19. The apparatus of any one of claims 12-18, wherein The processing module is further configured to: replace the first information indicated by the alternative operation and maintenance process with second information in a case where the first information and the second information do not match, to obtain an updated operation and maintenance knowledge base; the first information comprises: an operation and maintenance operation executed for implementing an operation and maintenance intention corresponding to the operation and maintenance intention description information and a calling mode of an operation and maintenance tool; and the second information comprises: an operation and maintenance operation executed for implementing the operation and maintenance intention description information and a calling mode of an operation and maintenance tool.

20. The apparatus of claim 16, wherein The processing module is further configured to: determine semantic tags corresponding to the plurality of operation and maintenance tools according to application ranges of the operation and maintenance tools; and the target operation and maintenance tool belongs to the plurality of operation and maintenance tools. The processing module is further configured to construct the constraint decoding rule based on the multiple operation and maintenance tools and the semantic labels corresponding to the multiple operation and maintenance tools.

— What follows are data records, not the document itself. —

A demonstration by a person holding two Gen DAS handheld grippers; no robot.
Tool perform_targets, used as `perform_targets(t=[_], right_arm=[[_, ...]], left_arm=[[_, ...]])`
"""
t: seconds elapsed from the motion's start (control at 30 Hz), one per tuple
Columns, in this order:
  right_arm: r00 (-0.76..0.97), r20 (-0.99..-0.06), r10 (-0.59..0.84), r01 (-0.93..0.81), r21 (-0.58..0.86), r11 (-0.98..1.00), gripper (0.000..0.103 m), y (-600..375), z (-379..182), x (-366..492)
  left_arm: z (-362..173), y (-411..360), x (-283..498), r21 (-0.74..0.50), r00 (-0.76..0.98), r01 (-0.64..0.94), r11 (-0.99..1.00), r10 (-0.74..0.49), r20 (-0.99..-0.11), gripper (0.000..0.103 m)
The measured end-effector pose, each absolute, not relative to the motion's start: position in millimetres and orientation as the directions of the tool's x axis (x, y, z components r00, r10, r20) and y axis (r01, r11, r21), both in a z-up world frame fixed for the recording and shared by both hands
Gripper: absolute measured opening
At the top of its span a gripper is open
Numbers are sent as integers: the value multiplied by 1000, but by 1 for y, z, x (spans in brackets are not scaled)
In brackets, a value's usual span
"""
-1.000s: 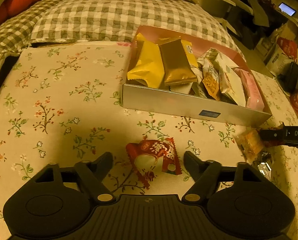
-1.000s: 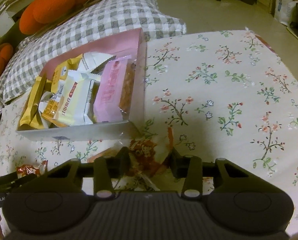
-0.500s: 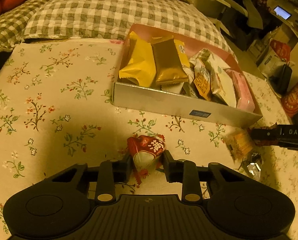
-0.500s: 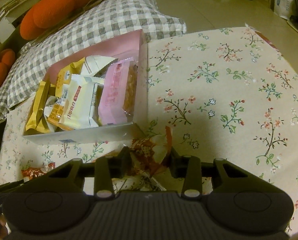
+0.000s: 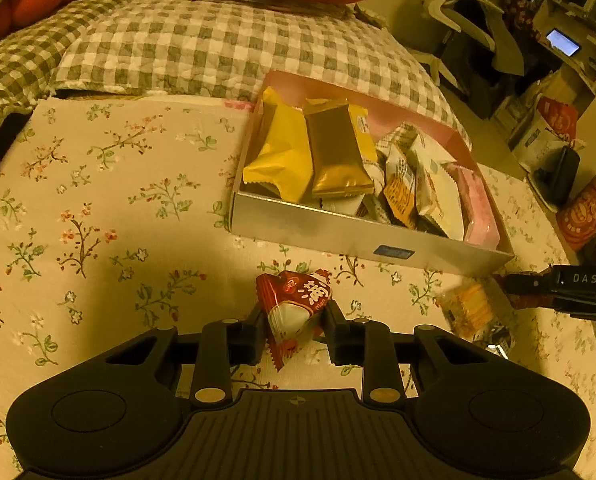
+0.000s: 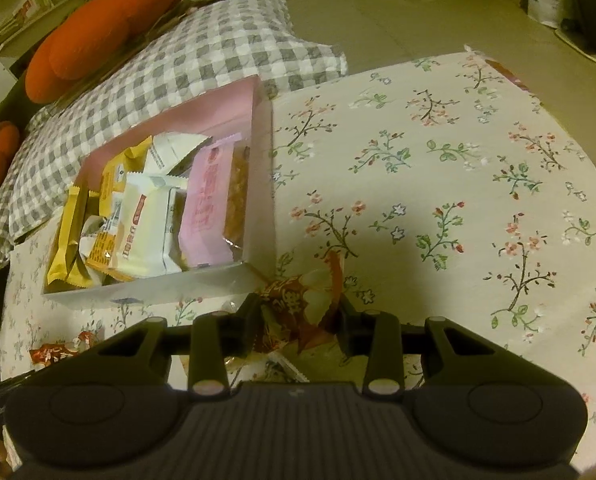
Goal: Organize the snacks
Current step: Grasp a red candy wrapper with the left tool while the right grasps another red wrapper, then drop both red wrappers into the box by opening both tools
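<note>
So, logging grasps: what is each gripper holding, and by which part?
Left gripper: red snack packet, by its lower sides. Right gripper: another red packet, across its middle.

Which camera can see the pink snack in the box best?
The right wrist view. There the pink snack faces the camera at the box's right side, its whole front showing. In the left wrist view it is edge-on at the box's far right end, partly hidden behind a white packet.

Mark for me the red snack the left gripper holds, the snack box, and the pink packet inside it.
red snack (image 5: 294, 304), left wrist view, on its wrapper front between the fingers.
snack box (image 5: 337, 236), left wrist view, on its silver near wall.
pink packet (image 6: 208, 200), right wrist view, on its printed pink face.
</note>
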State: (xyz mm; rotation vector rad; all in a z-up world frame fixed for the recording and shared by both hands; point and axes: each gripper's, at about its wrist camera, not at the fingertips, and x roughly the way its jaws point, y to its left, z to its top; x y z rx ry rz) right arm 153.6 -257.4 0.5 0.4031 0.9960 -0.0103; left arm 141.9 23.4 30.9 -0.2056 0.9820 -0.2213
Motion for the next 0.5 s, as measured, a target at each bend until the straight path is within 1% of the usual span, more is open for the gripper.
perform_targets(t=[0.3, 0.5], right_arm=[[590, -792, 157, 231, 352, 907, 34, -268, 8, 149], [640, -750, 164, 217, 381, 899, 33, -268, 19, 146]], left_arm=[[43, 31, 142, -296, 571, 84, 952, -289, -768, 26], [56, 35, 144, -336, 612, 92, 937, -319, -724, 26]])
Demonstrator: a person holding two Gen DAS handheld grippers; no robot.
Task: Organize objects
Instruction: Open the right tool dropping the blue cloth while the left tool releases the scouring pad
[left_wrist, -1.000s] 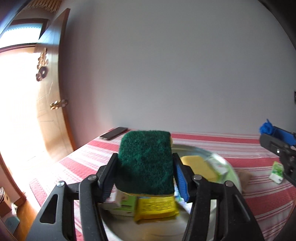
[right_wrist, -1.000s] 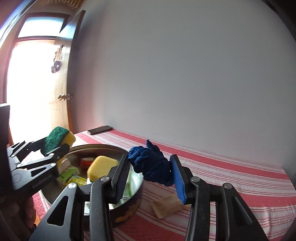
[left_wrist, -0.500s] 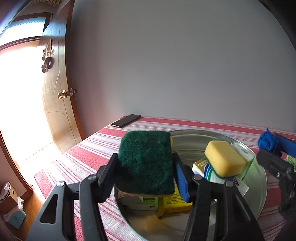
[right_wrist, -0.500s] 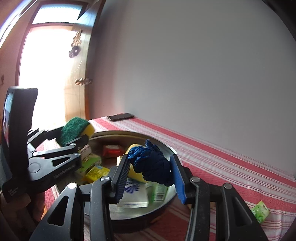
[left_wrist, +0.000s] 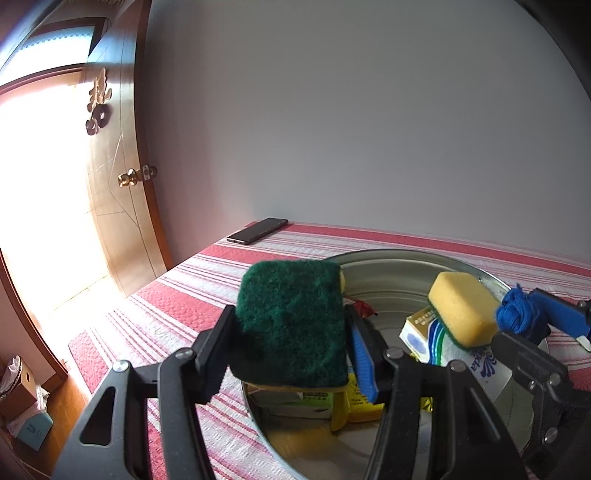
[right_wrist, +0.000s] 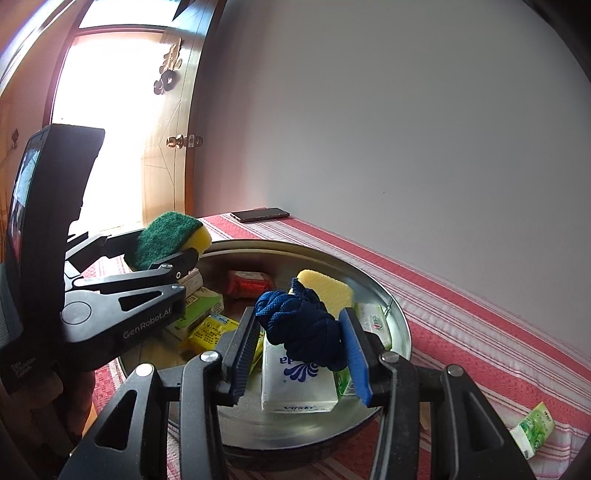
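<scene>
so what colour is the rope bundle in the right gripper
Dark navy blue rope bundle, clearest in the right wrist view.

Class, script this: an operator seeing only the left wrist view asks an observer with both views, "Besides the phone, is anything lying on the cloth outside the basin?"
Observer: Yes, a green packet lies on the striped cloth, right of the basin.
Operator: Over what is the right gripper holding its blue rope?
Observer: Over the white tissue pack inside the basin.
Operator: Any print on my left gripper?
Observer: "GenRobot.AI" along its side.
</scene>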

21. The apparatus of claim 16, wherein, The processing module is further configured to update the calling mode of the target operation and maintenance tool to the calling mode of the target operation and maintenance tool generated based on the constraint decoding rule.

22. The apparatus of any one of claims 12-21, wherein, The first model is configured to generate an operation and maintenance process according to a prompt word, and obtain an operation and maintenance intent according to an operation and maintenance operation and a tool dependency relationship between operation and maintenance tools implementing the operation and maintenance operation.

23. A processor, comprising: The processor includes interface circuitry and control circuitry; the interface circuitry is configured to obtain operation and maintenance intent description information, and the control circuitry is configured to perform the method of any one of claims 1-11 in cooperation with the interface circuitry.

24. A cluster of computing devices, characterized in that, The computing device cluster includes at least one computing device, and each computing device includes a processor and a memory; The processor of the at least one computing device is configured to execute instructions stored in the memory of the at least one computing device, so that the computing device cluster performs the method of any one of claims 1-11.

25. A computer-readable storage medium, characterized in that, The computer-readable storage medium includes computer instructions; when the computer instructions are executed in a computing device, the computing device performs the method of any one of claims 1-11.

26. A computer program product, characterised in that, When the computer program product is executed in a computing device, the computing device performs the method of any one of claims 1-11.